Work request:
Please copy, exactly as they appear below, the lines from the one containing "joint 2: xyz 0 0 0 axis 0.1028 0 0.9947" through the one containing "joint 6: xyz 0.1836".

Data excerpt:

⁂

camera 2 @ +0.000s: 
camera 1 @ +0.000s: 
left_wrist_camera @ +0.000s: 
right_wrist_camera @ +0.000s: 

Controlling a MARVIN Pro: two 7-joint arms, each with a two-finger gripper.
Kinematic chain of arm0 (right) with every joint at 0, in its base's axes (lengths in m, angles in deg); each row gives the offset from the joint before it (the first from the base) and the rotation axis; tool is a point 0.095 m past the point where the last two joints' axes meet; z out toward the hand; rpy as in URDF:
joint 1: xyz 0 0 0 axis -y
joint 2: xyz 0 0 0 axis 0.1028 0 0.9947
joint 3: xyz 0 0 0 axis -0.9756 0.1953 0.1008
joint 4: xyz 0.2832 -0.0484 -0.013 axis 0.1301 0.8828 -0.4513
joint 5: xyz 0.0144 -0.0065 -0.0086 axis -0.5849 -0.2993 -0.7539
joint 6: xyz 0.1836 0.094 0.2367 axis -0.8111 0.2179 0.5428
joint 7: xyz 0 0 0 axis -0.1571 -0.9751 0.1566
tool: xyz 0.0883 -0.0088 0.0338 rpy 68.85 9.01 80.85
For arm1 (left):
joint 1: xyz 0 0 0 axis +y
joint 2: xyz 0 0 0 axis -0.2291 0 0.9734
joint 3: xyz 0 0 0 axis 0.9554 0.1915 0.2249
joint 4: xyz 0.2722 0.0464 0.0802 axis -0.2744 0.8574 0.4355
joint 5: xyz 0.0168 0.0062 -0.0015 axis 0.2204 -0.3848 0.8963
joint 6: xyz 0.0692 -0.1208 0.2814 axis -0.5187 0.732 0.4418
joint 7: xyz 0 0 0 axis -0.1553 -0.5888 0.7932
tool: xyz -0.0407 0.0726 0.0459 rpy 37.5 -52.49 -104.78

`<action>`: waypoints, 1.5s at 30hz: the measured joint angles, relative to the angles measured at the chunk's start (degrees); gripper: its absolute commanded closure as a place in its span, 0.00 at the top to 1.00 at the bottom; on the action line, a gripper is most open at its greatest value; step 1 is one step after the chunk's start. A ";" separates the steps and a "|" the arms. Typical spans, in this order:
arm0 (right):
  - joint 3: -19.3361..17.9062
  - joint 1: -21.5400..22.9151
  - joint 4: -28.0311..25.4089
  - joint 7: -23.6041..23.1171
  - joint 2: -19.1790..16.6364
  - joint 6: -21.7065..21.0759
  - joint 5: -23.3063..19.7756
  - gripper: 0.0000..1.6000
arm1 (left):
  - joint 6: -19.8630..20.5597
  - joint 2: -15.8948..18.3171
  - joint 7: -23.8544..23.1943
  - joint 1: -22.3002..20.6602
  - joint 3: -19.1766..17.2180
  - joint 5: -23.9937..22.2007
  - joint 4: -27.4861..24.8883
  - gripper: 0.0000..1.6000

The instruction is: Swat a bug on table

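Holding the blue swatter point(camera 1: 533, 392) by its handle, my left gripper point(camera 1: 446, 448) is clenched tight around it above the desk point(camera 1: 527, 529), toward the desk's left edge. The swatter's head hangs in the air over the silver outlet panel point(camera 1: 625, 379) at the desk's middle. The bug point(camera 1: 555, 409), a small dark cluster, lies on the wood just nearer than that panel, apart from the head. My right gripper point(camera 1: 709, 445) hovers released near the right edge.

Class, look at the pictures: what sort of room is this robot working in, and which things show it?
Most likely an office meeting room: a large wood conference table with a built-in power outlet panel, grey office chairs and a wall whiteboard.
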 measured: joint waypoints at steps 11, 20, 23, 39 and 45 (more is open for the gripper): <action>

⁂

Problem solution:
joint 2: xyz 0 0 0 axis 0.1028 0 0.9947
joint 3: xyz 0 0 0 axis -0.9756 0.1953 0.1008
joint 4: xyz 0.2832 -0.0484 -0.013 axis 0.1301 0.8828 -0.4513
joint 5: xyz 0.0144 -0.0065 -0.0086 axis -0.5849 -0.2993 -0.7539
joint 6: xyz 0.1836 0.094 0.2367 axis -0.8111 0.2179 0.5428

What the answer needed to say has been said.